Rekordpreise für Jungbullen
Bonn, 24.11.2010. Der rasante Anstieg der Erzeugerpreise für Jungbullen setzt sich weiter fort. Gegenüber der Vorwoche sind in der letzten vollen Novemberwoche Aufschläge von fünf bis zehn Cent je Kilogramm üblich. Darauf weist die Agrarmarkt Informations-GmbH (AMI) hin, nach deren Schätzungen Jungbullen der Handelsklasse R3 aktuell im bundesweiten Schnitt 3,45 bis 3,50 Euro je Kilogramm Schlachtgewicht kosten. Das sind 40 Cent je Kilogramm mehr als vor einem Jahr. Damit seien die Erzeugerpreise innerhalb weniger Wochen auf das höchste Niveau seit dem Jahrtausendwechsel geklettert.

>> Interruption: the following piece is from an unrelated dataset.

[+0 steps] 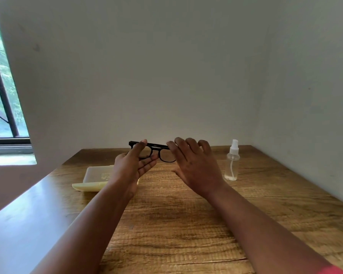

AMI unterstreicht, dass die kräftige Verteuerung von Jungbullen den deutschen Lebensmitteleinzelhandel verunsichere. Ein gewisser Anstieg der Verbraucherpreise scheine unumgänglich. Es würden teilweise bereits Verkaufsaktionen gedrosselt, teils werde nach Alternativen hin zu anderen Fleischarten oder zu Offerten aus Irland geschaut. Der Wettbewerb um die zur Verfügung stehenden Tiere bleibe weiter hoch, denn die lukrativen Exportgeschäfte von Rindfleisch in die Türkei führten zu einem kleineren Rindfleischaufkommen für den deutschen Markt. Die knappere Versorgungslage könne auch nicht durch günstigere Lieferungen aus Südamerika ausgeglichen werden, so AMI weiter. Spürbar rückläufige Rindfleischimporte aus Argentinien zu deutlich höheren Importpreisen ließen Rindfleisch zu einem begehrten Artikel werden. Zudem komme vom Inlandsmarkt im Hinblick auf das Weihnachtsfest mehr und mehr jahreszeittypische Nachfrageimpulse, so dass die Jungbullenpreise nach Schätzung der AMI in den nächsten Wochen weiter klettern dürften.